"This is a moment that demands a frank and honest assessment about where we stand and more generally the safety of women", O'Donnell said.
And then, in a remarkable segment, Rose's co-hosts slipped out of their newswoman roles and spoke as. people, full of anger and bewilderment and betrayal. The accusations make Rose the latest in a series of prominent figures in media, entertainment and politics to be accused of trying to use his role to strike up sexual relationships with women in subordinate positions. "Let me be very clear". It is systematic and it is pervasive...
She said it has been hard for her to balance her friendship with the man against the allegations against him. "This behavior is wrong". "That's what I'm grappling with". I got an hour and 42 minutes of sleep last night.
"I've often heard that things used to be different", the news division president said.
King noted that she and Rose "enjoyed a friendship and partnership". "I am so proud to work at CBS News".
"I've held him in such high regard", she said, "and I'm really struggling, because how do you - what do you say when someone that you deeply care about has done something that is so awful?" King asked. "How do you wrap your brain around that?

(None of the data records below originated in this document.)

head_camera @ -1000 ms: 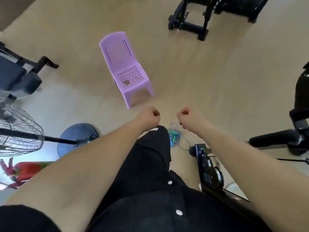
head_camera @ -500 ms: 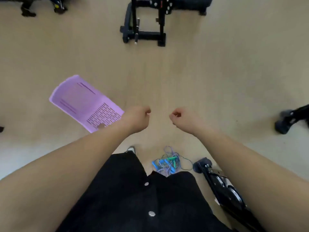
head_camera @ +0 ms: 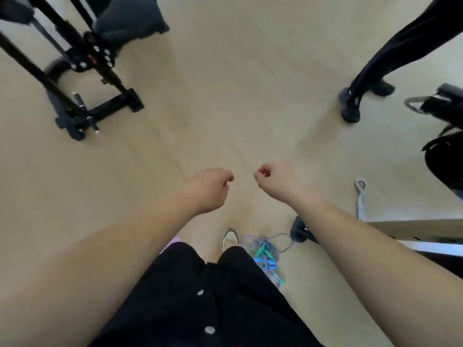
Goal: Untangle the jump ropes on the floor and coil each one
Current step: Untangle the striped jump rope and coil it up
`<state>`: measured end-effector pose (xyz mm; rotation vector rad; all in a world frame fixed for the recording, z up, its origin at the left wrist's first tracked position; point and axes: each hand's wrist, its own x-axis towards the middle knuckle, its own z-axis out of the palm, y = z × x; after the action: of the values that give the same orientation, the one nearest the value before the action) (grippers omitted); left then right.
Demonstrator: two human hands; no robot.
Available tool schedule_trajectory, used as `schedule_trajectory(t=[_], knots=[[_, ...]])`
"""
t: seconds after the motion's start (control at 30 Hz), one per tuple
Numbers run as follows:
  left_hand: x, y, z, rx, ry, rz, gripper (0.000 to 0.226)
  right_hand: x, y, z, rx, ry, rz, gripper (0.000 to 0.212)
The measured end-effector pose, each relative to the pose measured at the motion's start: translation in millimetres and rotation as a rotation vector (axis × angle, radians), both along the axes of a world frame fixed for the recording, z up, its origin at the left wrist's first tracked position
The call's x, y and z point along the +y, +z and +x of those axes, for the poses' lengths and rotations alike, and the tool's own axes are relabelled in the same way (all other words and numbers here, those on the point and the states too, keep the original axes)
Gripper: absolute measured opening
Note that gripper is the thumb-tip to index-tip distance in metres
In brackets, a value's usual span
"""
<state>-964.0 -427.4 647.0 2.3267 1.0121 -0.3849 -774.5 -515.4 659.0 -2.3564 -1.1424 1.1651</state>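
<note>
A tangle of jump ropes [head_camera: 266, 254] with blue, green and purple cords and handles lies on the beige floor by my right foot [head_camera: 229, 242], partly hidden behind my black clothing. My left hand [head_camera: 210, 187] and my right hand [head_camera: 271, 180] are held out in front of me, well above the ropes, a short gap between them. Both have their fingers curled and hold nothing.
A black exercise frame [head_camera: 82, 78] stands at the upper left. Another person's legs in black [head_camera: 370, 71] stand at the upper right. Black gear [head_camera: 443, 146] sits at the right edge, a black machine foot [head_camera: 300, 230] beside the ropes, and a white strap [head_camera: 360, 196] lies on the floor.
The view has swung right: the purple chair has left the frame and a person's legs have come in at the upper right. My curled hands keep their pose; the ropes sit lower right of my foot.
</note>
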Motion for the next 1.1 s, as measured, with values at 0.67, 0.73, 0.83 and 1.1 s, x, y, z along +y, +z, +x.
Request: schedule_trajectory(t=[0.67, 0.73, 0.83, 1.1], knots=[[-51.5, -54.6, 101.5, 0.073, -1.238, -0.111, 0.033, -174.3, -39.7, -81.3, 0.051, -1.161, -0.112, 0.023], [-68.7, -74.4, 89.3, 0.107, -1.280, -0.119, 0.031, -195.1, -55.7, -101.1, 0.052, -1.203, -0.157, 0.026], [-97.4, -121.3, 77.8, 0.135, -1.347, -0.110, 0.028, -222.5, -100.1, -121.2, 0.096, -1.316, -0.131, 0.021], [-184.7, -338.0, 72.9, 0.180, -1.373, -0.126, 0.025, -300.5, -334.6, -154.5, 0.105, -1.438, -0.127, 0.024]])
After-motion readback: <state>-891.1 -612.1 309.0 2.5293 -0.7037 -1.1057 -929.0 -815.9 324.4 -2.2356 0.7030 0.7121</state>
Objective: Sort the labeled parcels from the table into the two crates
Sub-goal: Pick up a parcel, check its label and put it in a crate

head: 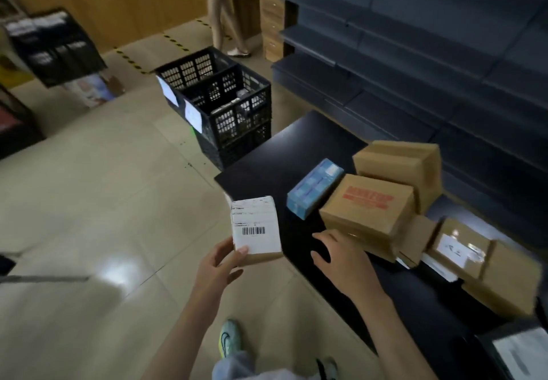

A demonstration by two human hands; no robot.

After reading that article in the Post, it was deeply disturbing, troubling and painful for me to read".
"Charlie does not get a pass here".
"There is no excuse for this alleged behavior", an emotional Norah O'Donnell said in the opening segment of the show. She says she began crying after another attempt. "We are all deeply affected", King said firmly.
"CBS This Morning" will be without one of its hosts Tuesday after the network suspended Charlie Rose over sexual misconduct allegations leveled against the veteran newsman. The show launched on New York PBS station WNET and then went national in 1994.
Kyle Godrey-Ryan, one of three women to put their name to their story published by the Post, alleged at least a dozen instances of a naked Rose, now 75, walking in front of her in his residences. It is rebroadcast on Bloomberg's cable network, which also announced it was suspending the show. "I am greatly embarrassed". I always felt that I was pursuing shared feelings, even though I now realise I was mistaken. PBS said it hasn't yet considered what will replace the show; the service is providing member stations reruns of programs like "This Old House" and "Finding Your Roots" to fill holes in their schedule this week.